Your proof of the "if" direction is entirely wrong. The characteristic polynomial is certainly not the same as the RCF (they aren't even the same kind of thing), and matrices with the same characteristic polynomials can very well not be similar (for instance one could be diagonalisable but the other not), ever for the $3\times3$ case.

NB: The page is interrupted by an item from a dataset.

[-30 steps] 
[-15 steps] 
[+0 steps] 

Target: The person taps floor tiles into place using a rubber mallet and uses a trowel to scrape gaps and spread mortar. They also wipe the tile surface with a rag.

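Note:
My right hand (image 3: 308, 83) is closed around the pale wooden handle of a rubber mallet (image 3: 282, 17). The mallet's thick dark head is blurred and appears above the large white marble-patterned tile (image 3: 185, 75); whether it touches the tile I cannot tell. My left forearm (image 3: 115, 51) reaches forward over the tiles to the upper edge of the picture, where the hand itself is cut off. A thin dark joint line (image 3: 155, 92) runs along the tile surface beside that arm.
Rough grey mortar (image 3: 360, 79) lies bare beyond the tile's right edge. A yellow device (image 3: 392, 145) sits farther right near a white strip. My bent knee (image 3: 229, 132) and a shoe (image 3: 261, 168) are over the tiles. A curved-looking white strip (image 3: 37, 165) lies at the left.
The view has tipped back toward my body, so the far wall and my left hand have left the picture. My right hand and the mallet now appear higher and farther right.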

What you do know is that the characteristic polynomial is the product of the invariant factors, and the minimal polynomial is largest of them (which all the others divide). From this one cannot in general conclude that all invariant factors must correspond (so that the matrices will be similar), but now the $3\times3$ condition comes to the rescue. This means the characteristic polynomial$~\chi$ has degree$~3$, and this makes it impossible to obtain equal minimal polynomials yet distinct invariant factors. To be precise, if the common minimal polynomial$~\mu$ has degree at least$~2$, then any remaining invariant factors have as product the quotient $\chi/\mu$ which has degree $1$ at most; either (if $\deg \chi/\mu=0$) there are no other invariant factors, or (if $\deg \chi/\mu=1$) there is one remaining invariant equal to $\chi/\mu$. But this leaves only the case $\deg\mu=1$, in which case the remaining invariant factors must all be monic polynomials dividing$~\mu$, which forces them to be equal to$~\mu$.

A similar argument for the $4\times4$ or larger cases fails. For $n=4$, one could have $\deg\mu=2$ and then the remaining factor $\chi/\mu$ of degree $2$ could either itself be$~\mu$, or could split into two identical invariant factors of degree$~1$. For such a minimal counterexample one needs $\chi$ to be of the form $(X-\lambda)^4$ and $\mu=(X-\lambda)^2$; then the remaining invariant factors are either $(X-\lambda)^2$ or twice $X-\lambda$. You can see here an example where this happens (with $\lambda=0$).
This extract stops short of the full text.